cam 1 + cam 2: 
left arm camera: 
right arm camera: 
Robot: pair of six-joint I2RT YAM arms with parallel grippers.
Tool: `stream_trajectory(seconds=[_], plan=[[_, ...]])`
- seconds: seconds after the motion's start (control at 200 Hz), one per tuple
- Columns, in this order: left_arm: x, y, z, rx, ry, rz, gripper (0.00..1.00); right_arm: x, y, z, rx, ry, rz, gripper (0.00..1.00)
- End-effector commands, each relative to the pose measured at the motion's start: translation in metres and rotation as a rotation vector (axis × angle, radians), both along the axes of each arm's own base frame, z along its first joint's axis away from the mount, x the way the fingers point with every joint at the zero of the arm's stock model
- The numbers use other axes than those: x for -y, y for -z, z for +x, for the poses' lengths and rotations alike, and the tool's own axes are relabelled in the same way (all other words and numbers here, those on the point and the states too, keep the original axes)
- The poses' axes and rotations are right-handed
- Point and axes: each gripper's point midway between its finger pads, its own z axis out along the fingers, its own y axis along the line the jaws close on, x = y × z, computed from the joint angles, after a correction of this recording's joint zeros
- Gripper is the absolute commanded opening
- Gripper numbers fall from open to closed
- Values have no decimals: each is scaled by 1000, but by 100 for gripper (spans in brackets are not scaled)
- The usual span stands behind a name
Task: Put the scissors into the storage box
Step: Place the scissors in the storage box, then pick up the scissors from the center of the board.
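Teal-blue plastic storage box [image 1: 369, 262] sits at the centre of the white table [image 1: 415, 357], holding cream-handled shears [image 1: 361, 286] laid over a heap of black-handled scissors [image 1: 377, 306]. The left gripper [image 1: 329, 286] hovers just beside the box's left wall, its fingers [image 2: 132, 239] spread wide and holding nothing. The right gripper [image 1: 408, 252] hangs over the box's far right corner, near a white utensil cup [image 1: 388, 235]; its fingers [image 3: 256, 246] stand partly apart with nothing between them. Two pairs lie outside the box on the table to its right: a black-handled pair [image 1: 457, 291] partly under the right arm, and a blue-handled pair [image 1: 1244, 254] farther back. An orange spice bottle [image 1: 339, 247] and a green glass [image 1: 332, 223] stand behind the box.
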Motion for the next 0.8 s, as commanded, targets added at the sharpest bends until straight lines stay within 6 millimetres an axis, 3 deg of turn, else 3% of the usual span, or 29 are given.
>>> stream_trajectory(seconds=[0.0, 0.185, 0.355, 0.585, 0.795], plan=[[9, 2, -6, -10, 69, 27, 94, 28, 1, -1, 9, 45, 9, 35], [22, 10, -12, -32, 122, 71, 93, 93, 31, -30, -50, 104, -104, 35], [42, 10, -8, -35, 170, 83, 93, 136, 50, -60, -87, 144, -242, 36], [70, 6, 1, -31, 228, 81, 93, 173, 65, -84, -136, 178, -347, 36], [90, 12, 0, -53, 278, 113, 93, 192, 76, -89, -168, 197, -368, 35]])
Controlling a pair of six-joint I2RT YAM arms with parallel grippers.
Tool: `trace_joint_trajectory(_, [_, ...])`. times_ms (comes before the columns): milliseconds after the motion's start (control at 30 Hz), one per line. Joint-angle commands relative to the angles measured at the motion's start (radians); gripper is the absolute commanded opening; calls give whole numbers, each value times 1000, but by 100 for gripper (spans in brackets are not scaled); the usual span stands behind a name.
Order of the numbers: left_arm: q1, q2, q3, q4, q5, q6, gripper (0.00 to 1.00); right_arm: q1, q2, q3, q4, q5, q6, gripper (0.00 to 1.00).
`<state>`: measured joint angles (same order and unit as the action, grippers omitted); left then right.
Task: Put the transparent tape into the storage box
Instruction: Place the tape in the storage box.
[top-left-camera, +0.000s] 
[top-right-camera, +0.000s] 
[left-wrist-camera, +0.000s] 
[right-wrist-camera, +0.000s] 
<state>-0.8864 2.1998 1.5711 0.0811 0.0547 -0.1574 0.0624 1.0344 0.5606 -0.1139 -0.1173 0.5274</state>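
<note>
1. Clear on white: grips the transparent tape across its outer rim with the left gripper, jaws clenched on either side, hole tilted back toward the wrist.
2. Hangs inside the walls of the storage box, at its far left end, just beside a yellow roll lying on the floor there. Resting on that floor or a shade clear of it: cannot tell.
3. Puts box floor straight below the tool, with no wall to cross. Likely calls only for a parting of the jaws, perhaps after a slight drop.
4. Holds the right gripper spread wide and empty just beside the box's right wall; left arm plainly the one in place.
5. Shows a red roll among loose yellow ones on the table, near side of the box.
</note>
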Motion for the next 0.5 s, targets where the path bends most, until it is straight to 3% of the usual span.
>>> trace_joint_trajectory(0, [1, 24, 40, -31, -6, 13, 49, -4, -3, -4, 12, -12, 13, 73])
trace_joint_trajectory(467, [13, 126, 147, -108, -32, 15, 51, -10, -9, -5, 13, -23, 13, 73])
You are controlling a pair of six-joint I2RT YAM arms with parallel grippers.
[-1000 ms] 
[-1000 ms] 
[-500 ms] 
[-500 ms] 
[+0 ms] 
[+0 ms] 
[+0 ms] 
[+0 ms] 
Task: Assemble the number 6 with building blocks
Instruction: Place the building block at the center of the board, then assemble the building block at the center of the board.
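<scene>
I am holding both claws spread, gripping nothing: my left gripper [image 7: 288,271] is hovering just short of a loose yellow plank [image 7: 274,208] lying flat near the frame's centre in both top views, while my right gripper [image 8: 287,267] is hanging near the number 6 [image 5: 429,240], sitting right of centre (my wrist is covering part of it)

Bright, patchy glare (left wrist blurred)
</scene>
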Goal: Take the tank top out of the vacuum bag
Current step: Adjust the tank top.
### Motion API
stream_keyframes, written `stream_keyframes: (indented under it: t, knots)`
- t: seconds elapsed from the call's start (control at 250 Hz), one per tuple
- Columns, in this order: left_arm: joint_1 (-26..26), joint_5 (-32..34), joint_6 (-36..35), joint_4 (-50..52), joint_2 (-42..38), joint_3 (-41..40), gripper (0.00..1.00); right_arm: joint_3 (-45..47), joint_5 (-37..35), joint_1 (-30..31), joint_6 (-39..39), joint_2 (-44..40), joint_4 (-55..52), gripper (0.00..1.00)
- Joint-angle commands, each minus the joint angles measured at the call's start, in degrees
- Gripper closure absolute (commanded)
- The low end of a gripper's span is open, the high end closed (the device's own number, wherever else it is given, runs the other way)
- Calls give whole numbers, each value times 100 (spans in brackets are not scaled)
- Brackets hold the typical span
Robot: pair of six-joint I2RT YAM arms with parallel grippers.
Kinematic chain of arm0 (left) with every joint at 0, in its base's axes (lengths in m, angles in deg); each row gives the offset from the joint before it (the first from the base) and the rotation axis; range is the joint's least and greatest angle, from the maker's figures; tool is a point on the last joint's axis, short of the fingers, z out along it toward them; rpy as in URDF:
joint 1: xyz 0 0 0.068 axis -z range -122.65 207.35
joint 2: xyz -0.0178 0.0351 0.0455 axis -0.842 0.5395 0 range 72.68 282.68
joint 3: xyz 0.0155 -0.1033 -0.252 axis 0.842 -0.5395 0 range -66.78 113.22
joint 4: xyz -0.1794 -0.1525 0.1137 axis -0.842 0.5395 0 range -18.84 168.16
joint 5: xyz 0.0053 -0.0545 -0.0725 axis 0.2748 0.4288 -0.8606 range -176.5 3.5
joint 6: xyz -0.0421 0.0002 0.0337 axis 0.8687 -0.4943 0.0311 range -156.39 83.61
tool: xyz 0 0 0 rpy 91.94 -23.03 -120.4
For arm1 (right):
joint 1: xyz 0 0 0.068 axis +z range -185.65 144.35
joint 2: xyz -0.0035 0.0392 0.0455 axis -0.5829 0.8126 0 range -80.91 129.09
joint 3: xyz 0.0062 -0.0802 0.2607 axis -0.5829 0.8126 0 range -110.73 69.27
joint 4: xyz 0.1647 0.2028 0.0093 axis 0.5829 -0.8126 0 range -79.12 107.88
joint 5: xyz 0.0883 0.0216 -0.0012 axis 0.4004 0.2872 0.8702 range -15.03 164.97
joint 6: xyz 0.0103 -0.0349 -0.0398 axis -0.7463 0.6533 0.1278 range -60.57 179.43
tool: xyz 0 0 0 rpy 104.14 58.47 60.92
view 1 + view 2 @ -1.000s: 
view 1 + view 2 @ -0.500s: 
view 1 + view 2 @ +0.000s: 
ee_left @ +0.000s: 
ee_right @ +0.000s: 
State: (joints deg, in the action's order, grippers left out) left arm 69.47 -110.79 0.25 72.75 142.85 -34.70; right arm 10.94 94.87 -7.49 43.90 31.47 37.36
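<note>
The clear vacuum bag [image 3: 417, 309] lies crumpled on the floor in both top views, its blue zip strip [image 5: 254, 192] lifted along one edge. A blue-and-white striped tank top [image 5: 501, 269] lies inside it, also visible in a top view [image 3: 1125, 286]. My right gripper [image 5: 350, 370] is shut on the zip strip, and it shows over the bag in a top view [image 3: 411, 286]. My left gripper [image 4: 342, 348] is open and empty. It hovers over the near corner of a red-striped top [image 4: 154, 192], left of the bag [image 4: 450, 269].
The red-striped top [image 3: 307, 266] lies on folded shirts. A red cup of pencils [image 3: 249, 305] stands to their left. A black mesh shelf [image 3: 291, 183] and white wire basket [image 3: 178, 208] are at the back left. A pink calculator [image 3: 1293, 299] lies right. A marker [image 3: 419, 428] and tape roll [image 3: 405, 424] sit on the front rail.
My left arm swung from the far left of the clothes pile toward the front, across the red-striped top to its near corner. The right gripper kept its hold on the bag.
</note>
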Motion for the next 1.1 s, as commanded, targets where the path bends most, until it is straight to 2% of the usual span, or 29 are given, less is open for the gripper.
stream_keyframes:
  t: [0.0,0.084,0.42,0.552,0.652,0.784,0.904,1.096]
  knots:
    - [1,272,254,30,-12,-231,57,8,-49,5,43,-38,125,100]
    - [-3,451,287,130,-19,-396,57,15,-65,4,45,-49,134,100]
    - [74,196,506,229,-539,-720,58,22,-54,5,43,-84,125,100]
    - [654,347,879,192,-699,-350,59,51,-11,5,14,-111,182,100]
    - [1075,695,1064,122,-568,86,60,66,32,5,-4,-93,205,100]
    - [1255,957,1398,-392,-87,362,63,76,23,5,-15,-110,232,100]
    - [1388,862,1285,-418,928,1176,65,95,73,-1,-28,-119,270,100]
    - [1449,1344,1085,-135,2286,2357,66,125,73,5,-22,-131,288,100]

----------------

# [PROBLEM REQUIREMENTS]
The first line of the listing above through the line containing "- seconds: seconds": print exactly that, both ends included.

# [RESPONSE TO THIS TASK]
cam 1 + cam 2: 
left arm camera: 
right arm camera: 
Robot: pair of six-joint I2RT YAM arms with parallel grippers.
Tool: `stream_trajectory(seconds=[_], plan=[[_, ...]])`
- seconds: seconds after the motion's start (control at 200 Hz), one per tuple

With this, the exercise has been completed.